My slowness in responding to this is a measure of not being able to comprehend or relate to it in a way that means I can respond, easily and quickly.

I don't use 'contiguity' in my daily conversation, or writing, so as yet I don't know what it means.  I see how you have defined it, as 'infomational connectedness'.   When I use 'continuity', which I do use in my daily conversation, I am meaning 'connectedness in time'.   So when I see you using it differently I wonder about how others might use 'contiguity'.

Then, for me to understand what you mean by 'gives rise to a new 'transfigural mathematics' in which the intrinsic discontinuity of both classical and modern mathematics, embedded in discrete numbers and 3-dimensional geometry is solved', you will have to take me beyond my present mathematical understanding and show me how it helps me comprehend and work with my world, or at least with my world view, in a way that is at least as powerful as my present understanding of the power of mathematics in my comprehending.  For me it needs to be more than a stringing together of new words ('transfigural matehmatics') if I am to follow you there (ie able to test and validate or otherwise deal with the claim that something or other is 'solved').

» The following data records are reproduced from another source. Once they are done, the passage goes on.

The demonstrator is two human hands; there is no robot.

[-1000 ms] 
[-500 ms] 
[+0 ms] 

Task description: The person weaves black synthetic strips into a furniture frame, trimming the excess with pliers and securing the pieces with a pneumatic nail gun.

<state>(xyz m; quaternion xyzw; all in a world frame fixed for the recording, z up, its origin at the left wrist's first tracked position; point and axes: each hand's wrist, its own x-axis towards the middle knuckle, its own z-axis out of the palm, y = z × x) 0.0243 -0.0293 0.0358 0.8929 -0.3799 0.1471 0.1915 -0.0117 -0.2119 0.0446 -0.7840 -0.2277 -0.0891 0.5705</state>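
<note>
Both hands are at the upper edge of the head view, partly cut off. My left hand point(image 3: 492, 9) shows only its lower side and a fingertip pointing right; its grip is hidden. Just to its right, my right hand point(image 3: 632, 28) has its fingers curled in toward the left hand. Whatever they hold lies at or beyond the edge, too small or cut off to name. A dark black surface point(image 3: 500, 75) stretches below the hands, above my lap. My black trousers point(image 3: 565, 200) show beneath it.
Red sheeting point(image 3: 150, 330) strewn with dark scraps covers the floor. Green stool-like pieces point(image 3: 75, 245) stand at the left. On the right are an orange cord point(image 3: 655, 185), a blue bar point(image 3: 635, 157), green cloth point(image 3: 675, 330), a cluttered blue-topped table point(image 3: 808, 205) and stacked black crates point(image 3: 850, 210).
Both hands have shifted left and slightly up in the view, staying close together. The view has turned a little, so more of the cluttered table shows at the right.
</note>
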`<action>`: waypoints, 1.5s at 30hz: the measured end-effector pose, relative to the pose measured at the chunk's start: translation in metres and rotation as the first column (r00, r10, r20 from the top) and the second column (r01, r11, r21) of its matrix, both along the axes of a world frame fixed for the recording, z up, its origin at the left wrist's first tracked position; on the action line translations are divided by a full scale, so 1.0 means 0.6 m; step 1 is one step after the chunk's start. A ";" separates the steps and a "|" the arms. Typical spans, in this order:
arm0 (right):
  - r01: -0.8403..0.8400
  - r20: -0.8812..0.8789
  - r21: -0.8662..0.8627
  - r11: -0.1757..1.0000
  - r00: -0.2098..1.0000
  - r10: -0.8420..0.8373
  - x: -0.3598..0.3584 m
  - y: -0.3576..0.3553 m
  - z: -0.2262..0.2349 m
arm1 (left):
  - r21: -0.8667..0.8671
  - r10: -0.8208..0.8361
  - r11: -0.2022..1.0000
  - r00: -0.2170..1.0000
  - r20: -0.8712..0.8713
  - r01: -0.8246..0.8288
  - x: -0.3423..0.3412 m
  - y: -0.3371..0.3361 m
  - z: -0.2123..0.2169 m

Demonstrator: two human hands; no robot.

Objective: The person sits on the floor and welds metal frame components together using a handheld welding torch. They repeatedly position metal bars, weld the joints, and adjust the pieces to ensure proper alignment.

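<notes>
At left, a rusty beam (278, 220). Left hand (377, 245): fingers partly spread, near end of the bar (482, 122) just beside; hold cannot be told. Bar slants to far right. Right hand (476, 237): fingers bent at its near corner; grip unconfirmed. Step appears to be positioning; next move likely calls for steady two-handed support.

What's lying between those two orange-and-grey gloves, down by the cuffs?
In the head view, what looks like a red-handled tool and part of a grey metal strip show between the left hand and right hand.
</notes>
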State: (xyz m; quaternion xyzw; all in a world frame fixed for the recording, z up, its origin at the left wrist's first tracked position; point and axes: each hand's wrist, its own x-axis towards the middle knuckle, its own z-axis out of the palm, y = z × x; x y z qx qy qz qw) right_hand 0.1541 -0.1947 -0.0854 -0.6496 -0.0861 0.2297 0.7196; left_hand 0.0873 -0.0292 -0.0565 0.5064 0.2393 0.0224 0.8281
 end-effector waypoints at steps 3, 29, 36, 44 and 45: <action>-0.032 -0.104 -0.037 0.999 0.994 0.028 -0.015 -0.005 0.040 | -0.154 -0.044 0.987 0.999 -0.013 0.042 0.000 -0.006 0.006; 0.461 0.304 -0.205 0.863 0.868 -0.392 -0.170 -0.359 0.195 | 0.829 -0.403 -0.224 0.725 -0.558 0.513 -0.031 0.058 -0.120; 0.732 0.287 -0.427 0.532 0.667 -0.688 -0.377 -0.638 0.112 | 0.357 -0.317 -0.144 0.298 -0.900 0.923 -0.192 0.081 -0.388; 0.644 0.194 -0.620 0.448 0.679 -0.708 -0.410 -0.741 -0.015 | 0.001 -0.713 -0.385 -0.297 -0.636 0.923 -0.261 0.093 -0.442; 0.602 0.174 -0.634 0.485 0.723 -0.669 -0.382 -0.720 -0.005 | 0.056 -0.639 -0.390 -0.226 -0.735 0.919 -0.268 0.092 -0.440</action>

I am happy to concede that discrete numbers suggest intrinsic discontinuity (in space or time).   Classical mathematics has introduced fractions to 'fill the space', and even 'irrational numbers' (though by this stage I may have moved from 'classical mathematics' to somewhere else, I do not know the world of mathematical symbolism all that well).  

I am happy to concede that three-dimensional representation of space tends to capture our capacity to conceptualise.  I have wondered if that 'threesome' tends to limit our world to groups of 'three' in models conceptualising processes, eg Habermas's 'technical', 'practical', and 'emancipatory' as scoped in Carr&Kemmis.  (And I am reminded at this point of George Kelly's suggestion of three-seven being the limits of easy remembrance.)

I do know that I comprehend space in the three dimensional, but not the space-time complex with time the fourth dimension.  

I do know I can work with Rubrics cube, but only by pattern and routine, not because I am understanding the relationships of the permutations and combinations.  

I have been interested to find, over the past decade, that I have inklings that the matrix is a powerful tool in helping manage complexity and interacting factors, but confess that I am limited, and by the emphasis on the two dimensional page where I do so much of my thinking work, which I can then describe and communicate to another, to a two-by-two matrix, as for instance now conveyed in Kemmis & McTaggart's extension of their conceptualising found in Denzin and Lincoln.

I am instructed that in aesthetic judgement a range of factors is involved in testing a composition: rhythm, balance, tone, contrast, dominance, harmony, ...; but if I do know what I like, I cannot put into words why I like it, and what judgements I am making in executing changes to finish off my sculpture, or to compose my photographic selection.

... 

Maybe, as you suggest, I can just be ... my complex self ... but at that point I find I would expect to be even more isolated than what I experience in my struggle to communicate with others.  But perhaps that is only wishful thinking ... words on a page look like I am communicating.   Perhaps I am not.   In which case, it would be wise to withdraw from this enterprise and go and enjoy myself more with my camera and sanding bench and pieces of softwood.

Dianne


Carr, W., & Kemmis, S. (1986). Becoming Critical: Education, Knowledge and Action Research ( rev ed ed.). (Melb.): Deakin Univ Pr.
Kemmis, S., & McTaggart, R. (2000). Participatory Action Research. In N. K. Denzin & Y. Lincoln (Eds.), The Handbook of Qualitative Research (pp. 567-605). Thousand Oaks, Calif.: Sage.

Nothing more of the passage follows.